— Work to complete —
Lines from the one containing "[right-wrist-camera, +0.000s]" through the end of the data below are to be transcribed exactly; leave out all others.
[[ Provided data open ]]
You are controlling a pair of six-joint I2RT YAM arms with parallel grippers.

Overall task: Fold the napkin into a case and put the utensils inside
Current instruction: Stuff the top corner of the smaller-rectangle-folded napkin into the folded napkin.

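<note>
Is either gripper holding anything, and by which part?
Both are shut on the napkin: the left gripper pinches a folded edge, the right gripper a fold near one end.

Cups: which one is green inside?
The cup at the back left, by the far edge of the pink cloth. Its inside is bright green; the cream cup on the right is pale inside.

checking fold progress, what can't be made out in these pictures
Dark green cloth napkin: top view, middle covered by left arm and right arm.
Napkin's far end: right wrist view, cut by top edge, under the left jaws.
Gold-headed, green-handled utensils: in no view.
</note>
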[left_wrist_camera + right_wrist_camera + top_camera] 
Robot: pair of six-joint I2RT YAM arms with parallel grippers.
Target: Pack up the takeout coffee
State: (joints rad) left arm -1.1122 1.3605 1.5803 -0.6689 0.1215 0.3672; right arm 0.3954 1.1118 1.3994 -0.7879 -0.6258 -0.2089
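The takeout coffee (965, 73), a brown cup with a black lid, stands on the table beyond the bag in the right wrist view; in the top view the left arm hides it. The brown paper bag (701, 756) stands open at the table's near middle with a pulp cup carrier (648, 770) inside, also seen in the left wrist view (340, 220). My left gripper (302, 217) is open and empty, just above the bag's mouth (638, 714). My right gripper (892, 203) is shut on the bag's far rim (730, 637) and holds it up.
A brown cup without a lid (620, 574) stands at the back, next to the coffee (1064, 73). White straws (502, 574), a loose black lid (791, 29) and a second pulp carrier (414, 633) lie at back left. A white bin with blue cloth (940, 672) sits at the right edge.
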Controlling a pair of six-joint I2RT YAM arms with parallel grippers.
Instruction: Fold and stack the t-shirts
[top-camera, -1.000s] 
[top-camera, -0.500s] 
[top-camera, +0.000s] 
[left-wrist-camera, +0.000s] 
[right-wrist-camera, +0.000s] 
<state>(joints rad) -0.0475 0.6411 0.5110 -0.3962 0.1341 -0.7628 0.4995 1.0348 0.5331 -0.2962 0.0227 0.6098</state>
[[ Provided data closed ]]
— Expected output —
[right-wrist-camera, +0.000s] 
<state>(joints rad) -0.0475 0.6411 0.5110 -0.3962 0.1341 -0.7628 0.4995 1.0348 0.5331 -0.2962 0.0227 0.6098</state>

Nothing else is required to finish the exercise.